- [WHAT YOU NEED TO DO]:
In the listing below, the line containing "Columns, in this" marks the end; copy exactly every line from the first through that one.
★ ★ ★ ★ ★ ★ ★
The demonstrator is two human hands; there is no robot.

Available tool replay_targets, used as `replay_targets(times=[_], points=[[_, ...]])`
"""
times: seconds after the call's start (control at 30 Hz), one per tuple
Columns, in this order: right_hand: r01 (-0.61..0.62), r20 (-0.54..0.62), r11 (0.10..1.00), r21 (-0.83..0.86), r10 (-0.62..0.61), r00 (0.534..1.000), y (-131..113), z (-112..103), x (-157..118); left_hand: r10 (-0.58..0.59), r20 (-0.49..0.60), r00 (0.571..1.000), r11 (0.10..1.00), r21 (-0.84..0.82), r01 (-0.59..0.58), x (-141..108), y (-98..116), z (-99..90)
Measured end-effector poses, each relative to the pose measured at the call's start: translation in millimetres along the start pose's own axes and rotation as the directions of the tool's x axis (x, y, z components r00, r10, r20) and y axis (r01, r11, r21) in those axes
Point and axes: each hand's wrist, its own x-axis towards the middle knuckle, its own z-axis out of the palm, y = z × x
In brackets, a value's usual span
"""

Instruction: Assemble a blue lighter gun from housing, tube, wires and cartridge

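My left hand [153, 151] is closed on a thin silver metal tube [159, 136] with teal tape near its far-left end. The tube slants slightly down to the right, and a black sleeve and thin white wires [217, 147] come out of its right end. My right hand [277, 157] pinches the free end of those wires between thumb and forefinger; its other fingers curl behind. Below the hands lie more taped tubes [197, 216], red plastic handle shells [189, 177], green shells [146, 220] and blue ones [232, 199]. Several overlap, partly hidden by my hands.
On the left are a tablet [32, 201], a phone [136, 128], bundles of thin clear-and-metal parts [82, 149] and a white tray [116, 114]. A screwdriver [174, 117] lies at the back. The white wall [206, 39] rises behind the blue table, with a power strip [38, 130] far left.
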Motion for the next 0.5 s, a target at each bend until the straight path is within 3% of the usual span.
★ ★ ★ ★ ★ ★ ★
- [RESULT BELOW]:
The demonstrator is two human hands; there is no robot.

Available tool replay_targets, used as `replay_targets(times=[_], points=[[_, ...]])`
"""
times: seconds after the call's start (control at 30 Hz), one per tuple
Columns, in this order: right_hand: r01 (-0.61..0.62), r20 (-0.54..0.62), r11 (0.10..1.00), r21 (-0.83..0.86), r10 (-0.62..0.61), r00 (0.534..1.000), y (-131..113), z (-112..103), x (-157..118); left_hand: r10 (-0.58..0.59), r20 (-0.49..0.60), r00 (0.571..1.000), r11 (0.10..1.00), r21 (-0.84..0.82), r01 (-0.59..0.58), x (-141..108), y (-98..116), z (-99..90)

This output contains the complete answer.